■ Requirement ■
Output the data below exactly.

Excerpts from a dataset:

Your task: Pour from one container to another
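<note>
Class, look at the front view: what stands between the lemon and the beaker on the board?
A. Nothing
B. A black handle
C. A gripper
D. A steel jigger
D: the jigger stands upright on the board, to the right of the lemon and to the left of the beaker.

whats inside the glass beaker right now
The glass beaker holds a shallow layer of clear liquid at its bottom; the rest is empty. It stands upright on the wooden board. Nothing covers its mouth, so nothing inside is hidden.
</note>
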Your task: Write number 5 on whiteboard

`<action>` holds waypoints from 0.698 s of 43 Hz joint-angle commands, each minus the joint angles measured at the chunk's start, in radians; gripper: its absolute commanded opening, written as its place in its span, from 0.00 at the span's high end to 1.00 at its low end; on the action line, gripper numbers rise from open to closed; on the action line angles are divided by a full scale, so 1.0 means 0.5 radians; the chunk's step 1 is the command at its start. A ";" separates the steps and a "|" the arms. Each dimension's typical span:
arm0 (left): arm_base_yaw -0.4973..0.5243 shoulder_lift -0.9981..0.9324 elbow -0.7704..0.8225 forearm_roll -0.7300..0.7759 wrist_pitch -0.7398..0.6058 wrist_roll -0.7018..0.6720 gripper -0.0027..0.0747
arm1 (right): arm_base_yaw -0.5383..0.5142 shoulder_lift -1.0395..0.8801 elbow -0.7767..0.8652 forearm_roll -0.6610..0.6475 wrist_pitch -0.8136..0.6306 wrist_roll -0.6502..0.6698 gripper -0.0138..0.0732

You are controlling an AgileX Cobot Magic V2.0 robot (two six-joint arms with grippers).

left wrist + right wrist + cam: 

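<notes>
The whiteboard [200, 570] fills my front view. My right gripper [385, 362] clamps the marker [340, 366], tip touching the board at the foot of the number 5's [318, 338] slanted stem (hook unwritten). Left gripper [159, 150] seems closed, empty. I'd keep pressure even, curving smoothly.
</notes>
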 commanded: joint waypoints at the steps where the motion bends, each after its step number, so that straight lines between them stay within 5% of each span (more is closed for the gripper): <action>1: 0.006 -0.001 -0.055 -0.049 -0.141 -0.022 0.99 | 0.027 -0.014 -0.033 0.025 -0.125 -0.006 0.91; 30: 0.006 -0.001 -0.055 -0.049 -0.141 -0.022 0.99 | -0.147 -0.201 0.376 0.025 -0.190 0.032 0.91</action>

■ Response ■
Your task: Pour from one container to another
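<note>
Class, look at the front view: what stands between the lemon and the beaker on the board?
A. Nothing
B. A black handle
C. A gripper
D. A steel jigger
D: the jigger stands upright on the board, to the right of the lemon and to the left of the beaker.

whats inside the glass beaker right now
The glass beaker holds a shallow layer of clear liquid at its bottom; the rest is empty. It stands upright on the wooden board. Nothing covers its mouth, so nothing inside is hidden.
</note>
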Your task: Write number 5 on whiteboard

`<action>` holds waypoints from 0.698 s of 43 Hz joint-angle commands, each minus the joint angles measured at the chunk's start, in radians; gripper: its absolute commanded opening, written as its place in its span, from 0.00 at the span's high end to 1.00 at its low end; on the action line, gripper numbers rise from open to closed; on the action line angles are divided by a full scale, so 1.0 means 0.5 radians; the chunk's step 1 is the command at its start. A ";" separates the steps and a "|" the arms. Each dimension's typical span:
arm0 (left): arm_base_yaw -0.4973..0.5243 shoulder_lift -0.9981..0.9324 elbow -0.7704..0.8225 forearm_roll -0.7300..0.7759 wrist_pitch -0.7398..0.6058 wrist_roll -0.7018..0.6720 gripper -0.0027..0.0747
arm1 (right): arm_base_yaw -0.5383..0.5142 shoulder_lift -1.0395..0.8801 elbow -0.7767..0.8652 forearm_roll -0.6610..0.6475 wrist_pitch -0.8136..0.6306 wrist_roll -0.6502..0.6698 gripper -0.0138..0.0732

You are controlling an AgileX Cobot Magic V2.0 robot (two six-joint arms with grippers).

left wrist + right wrist + cam: 

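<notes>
The whiteboard [200, 570] fills my front view. My right gripper [385, 362] clamps the marker [340, 366], tip touching the board at the foot of the number 5's [318, 338] slanted stem (hook unwritten). Left gripper [159, 150] seems closed, empty. I'd keep pressure even, curving smoothly.
</notes>
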 commanded: joint waypoints at the steps where the motion bends, each after its step number, so that straight lines between them stay within 5% of each span (more is closed for the gripper): <action>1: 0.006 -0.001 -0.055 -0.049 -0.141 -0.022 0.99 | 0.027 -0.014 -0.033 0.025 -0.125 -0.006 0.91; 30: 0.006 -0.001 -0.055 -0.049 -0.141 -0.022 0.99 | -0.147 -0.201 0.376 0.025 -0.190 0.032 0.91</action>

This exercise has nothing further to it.